The documentation for any charitable gifts should be examined to make sure due diligence policies were followed. If necessary, the audit team should interview employees about any charitable giving to make sure that due diligence policies were followed.

Relatives of Foreign Officials

Another part of the audit process is examining the employee list of the company, then finding out from HR if any employee is connected with a foreign official. If an employee is related or connected to a foreign official, the audit team should check to make sure that proper hiring procedures were followed and the employee was qualified to do the job for which they were hired.

Reporting by Employees

The audit team should also review and assess the employee reporting system. The employee reporting system is how employees report claims or suspicion of corruption. Part of the audit team's job will be to make sure that whistle-blower policies are followed and to examine how any reports were handled. The audit team should ensure that reports were escalated properly according to policy.

Further Testing

Other areas that should be tested by the audit team include:

  •          Meals, entertainment and gifts involving government officials.
  •          Employee expenses
  •          Employee credit cards.
  •          Payroll records. 
  •          Credit notes processes.
  •          Licenses, permits, fines, and settlements - or government oversight
  •          International logistics providers and dealings with customs.

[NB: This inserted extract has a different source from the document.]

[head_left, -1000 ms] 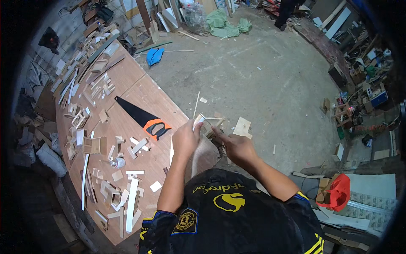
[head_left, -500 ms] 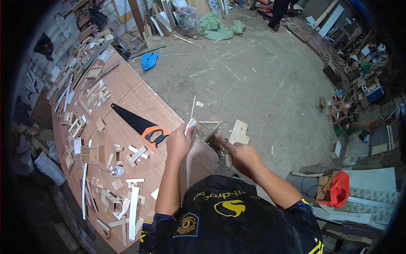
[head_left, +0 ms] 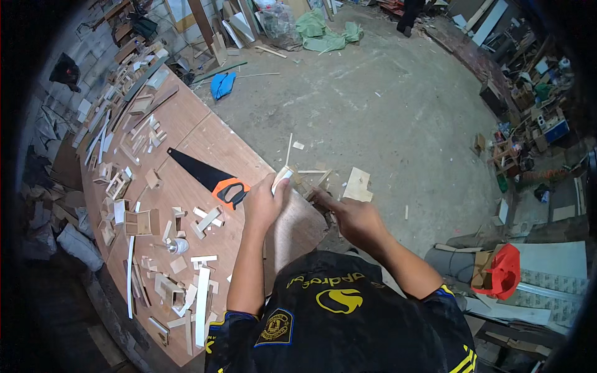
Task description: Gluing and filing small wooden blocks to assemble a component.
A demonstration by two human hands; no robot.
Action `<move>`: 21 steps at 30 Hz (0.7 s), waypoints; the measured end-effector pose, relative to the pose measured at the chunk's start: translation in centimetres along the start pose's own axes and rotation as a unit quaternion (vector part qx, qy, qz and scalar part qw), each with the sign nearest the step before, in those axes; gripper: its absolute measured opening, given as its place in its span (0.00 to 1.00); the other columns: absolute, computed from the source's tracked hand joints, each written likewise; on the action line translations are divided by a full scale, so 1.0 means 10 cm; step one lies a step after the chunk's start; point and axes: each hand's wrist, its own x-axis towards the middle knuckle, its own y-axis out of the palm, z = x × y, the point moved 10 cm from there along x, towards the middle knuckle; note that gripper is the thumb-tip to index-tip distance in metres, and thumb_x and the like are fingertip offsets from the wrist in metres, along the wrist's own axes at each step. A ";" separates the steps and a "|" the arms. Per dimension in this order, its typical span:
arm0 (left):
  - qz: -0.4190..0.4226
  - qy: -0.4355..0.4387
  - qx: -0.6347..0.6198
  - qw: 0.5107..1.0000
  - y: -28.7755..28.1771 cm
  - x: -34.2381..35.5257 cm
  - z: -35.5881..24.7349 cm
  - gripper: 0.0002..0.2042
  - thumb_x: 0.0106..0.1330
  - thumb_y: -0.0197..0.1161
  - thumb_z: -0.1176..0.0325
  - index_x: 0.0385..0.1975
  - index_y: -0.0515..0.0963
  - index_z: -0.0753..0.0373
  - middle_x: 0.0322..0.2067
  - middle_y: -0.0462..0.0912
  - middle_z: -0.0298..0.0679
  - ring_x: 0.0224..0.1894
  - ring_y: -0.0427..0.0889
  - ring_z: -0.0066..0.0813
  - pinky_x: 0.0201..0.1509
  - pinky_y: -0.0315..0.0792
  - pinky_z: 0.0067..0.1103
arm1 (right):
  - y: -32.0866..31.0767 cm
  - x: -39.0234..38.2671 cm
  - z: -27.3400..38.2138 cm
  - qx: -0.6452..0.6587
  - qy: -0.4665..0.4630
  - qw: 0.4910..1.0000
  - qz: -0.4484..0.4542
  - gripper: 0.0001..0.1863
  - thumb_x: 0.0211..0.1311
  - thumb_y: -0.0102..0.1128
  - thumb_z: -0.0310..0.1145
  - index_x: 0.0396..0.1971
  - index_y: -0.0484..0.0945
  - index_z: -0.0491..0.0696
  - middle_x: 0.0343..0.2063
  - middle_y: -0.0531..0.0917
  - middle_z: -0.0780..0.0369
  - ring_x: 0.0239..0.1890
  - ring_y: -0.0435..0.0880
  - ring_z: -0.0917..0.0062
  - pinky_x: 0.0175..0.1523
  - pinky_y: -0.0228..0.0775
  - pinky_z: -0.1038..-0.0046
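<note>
My left hand (head_left: 263, 202) is closed round a small pale wood block (head_left: 283, 176) with a white face, at the right edge of the wooden table (head_left: 242, 155). My right hand (head_left: 357, 221) is beside it, past the table's edge, with its fingers curled together near the block's lower end. What those fingers grip is too small and dark to make out. Left of my left hand lies a handsaw (head_left: 202, 175) with a black blade and an orange and black handle, the handle close to my wrist.
Wood offcuts and small wooden boxes (head_left: 142, 222) cover the table's left side, with a small clear jar (head_left: 178, 246) among them. A plywood scrap (head_left: 357, 184) lies on the floor beyond my right hand. At right is a red bag (head_left: 502, 270). Someone's dark-clothed leg (head_left: 409, 17) shows far off.
My right hand has shifted slightly, its fingers now curled in more. My left hand still holds the block, tilted a little differently. The whole view has moved slightly.
</note>
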 end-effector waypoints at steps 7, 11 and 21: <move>0.052 0.009 0.020 0.998 0.14 -0.03 -0.23 0.16 0.68 0.55 0.53 0.38 0.79 0.62 0.30 0.82 0.52 0.34 0.82 0.55 0.36 0.73 0.41 | -0.06 -0.04 -0.09 0.004 0.014 0.999 -0.036 0.39 0.56 0.49 0.23 0.69 0.59 0.65 0.24 0.77 0.55 0.24 0.80 0.60 0.31 0.73 0.60; 0.032 0.002 0.018 0.999 0.14 0.01 -0.19 0.16 0.68 0.55 0.53 0.36 0.78 0.62 0.29 0.82 0.52 0.33 0.81 0.55 0.35 0.72 0.42 | -0.09 -0.11 -0.12 -0.005 0.016 1.000 -0.020 0.38 0.57 0.48 0.23 0.69 0.60 0.65 0.24 0.77 0.54 0.25 0.81 0.59 0.32 0.73 0.59; 0.042 0.036 0.033 0.998 0.17 0.00 -0.38 0.18 0.68 0.56 0.52 0.34 0.78 0.64 0.28 0.82 0.53 0.33 0.81 0.56 0.35 0.73 0.42 | -0.14 -0.11 -0.22 -0.014 0.051 0.998 -0.023 0.35 0.60 0.47 0.25 0.68 0.60 0.69 0.24 0.80 0.55 0.26 0.83 0.60 0.31 0.73 0.60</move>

    The results of an audit should be included in a report Although there are not any standards for such a report, the following things should be included: the scope of the audit, the time frame for testing, and interviews. The report should also go into detail in reporting non-compliance issues, as well as suggestions for improvement. Non-compliance issues listed in the report should describe the type of non-compliance. If there are policy violations or inadequate policies or procedures, those should be detailed as well. The report can also contain recommendations for improving accounting and financial controls.

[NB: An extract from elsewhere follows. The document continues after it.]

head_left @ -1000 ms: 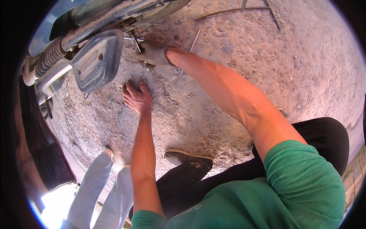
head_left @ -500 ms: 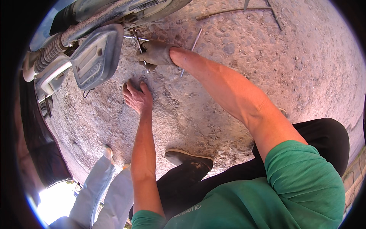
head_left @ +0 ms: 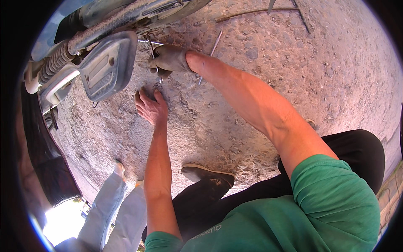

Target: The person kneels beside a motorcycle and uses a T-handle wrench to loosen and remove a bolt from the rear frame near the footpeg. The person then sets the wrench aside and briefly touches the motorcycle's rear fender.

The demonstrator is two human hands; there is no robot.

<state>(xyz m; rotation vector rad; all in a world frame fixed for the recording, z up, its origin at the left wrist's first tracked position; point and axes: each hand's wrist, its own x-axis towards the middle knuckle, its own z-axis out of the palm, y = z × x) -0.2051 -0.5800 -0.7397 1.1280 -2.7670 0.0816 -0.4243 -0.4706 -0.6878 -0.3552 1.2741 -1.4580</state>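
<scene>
My right hand (head_left: 170,59), in a grey-brown work glove, is closed around a slim metal wrench (head_left: 151,45) low beside a motorbike. The upper end of the wrench reaches toward the underside of the bike, and its shiny lower end pokes out below my fingers. A thin silver bar (head_left: 156,43) crosses behind it; whether the two are joined, I cannot tell. My bare left hand (head_left: 152,108) rests on the stony ground just below, its fingers spread and nothing in it.
The motorbike's dark plastic guard (head_left: 108,67) and coiled shock absorber (head_left: 56,65) crowd the upper left. Under my right wrist lies a metal rod (head_left: 216,43). A bent rusty bar (head_left: 256,13) is farther off. Another person's light trouser legs (head_left: 103,201) stand at lower left.
My right hand has shifted slightly left, and the wrench now stands a little steeper. The bike's guard has moved slightly. My left hand stays in place.
</scene>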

    Using Data Analytics in Monitoring

    Financial systems are becoming more automated. That makes the use of data analytics for monitoring an efficient and effective option for companies. Data analytics can be used to monitor the effectiveness of a compliance program, but it can also be used for transaction testing during an audit. It can also be used to monitor certain accounts or payments.

    There are several analytical tools a company can use to identify and measure risk. Vendor analytics is a data analysis tool can be used to find risk traits that are associated with higher risk vendors. It can help identify high risk locations, offshore banking, associations with government officials, vendors with similar addresses, etc.

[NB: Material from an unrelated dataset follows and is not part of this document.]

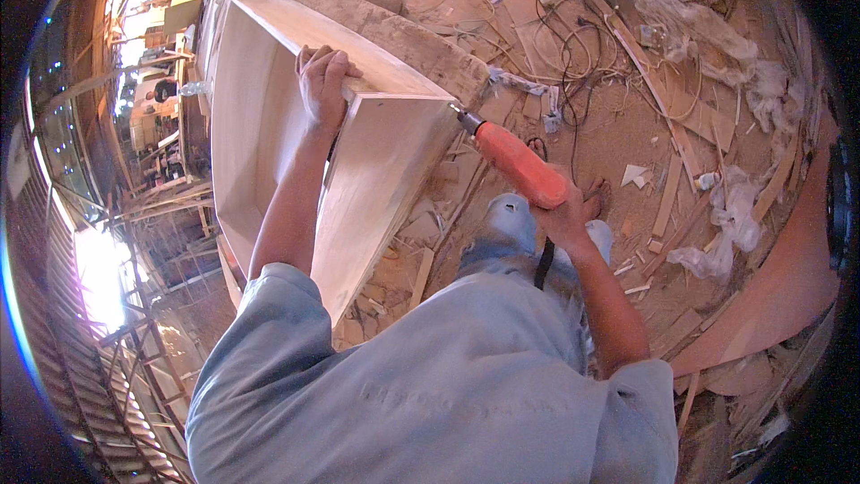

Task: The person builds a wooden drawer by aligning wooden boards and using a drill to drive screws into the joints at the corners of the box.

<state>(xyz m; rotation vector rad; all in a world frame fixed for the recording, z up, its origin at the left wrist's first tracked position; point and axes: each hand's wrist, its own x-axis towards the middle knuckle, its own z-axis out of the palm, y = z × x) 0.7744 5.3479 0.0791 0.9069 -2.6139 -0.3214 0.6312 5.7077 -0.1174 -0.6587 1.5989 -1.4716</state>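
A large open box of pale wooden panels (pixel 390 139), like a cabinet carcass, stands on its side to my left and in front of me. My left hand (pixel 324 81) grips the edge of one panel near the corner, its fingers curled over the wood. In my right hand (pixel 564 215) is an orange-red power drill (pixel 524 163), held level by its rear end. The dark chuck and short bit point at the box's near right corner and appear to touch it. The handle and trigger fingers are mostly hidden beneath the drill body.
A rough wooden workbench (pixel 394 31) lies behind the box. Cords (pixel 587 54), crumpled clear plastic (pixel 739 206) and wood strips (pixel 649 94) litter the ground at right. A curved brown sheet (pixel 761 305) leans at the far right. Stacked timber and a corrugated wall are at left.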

    Listed below are some effective data analysis tools that companies use:

    1.       Suspicious Key Word Matching. This data analysis tool looks for payment transactions that have suspicious words in certain fields, such as gifts, facilitation, and cash.

    2.       Repeat Even Dollar Transactions. This looks for employees who have a particular number of even-dollar cash expenses that are above a specified amount in a specified period of time.

    3.       PEP/OFAC Sanctioned Providers Name Matching. This tool identifies expense transactions where the vendor name closely matches a name found on the OFAC list - or another supplied list.

    4.       Transactions with High Risk Countries. Payments made to vendors or people in high risk countries are identified.

    5.       Overpaid Purchase Orders. Purchase orders are identified where the total payment was larger than the amount on the purchase order.

    6.       Flip-Flop Bank Accounts. This tool identifies vendors that have had multiple bank account changes over a specified period of time.

    It's important to use the right data analytics tools to find and assess risk. The data will speak for itself and reveal any anomalies. However, it's just as important to have a trained staff that can interpret and recognize anomalies in the data.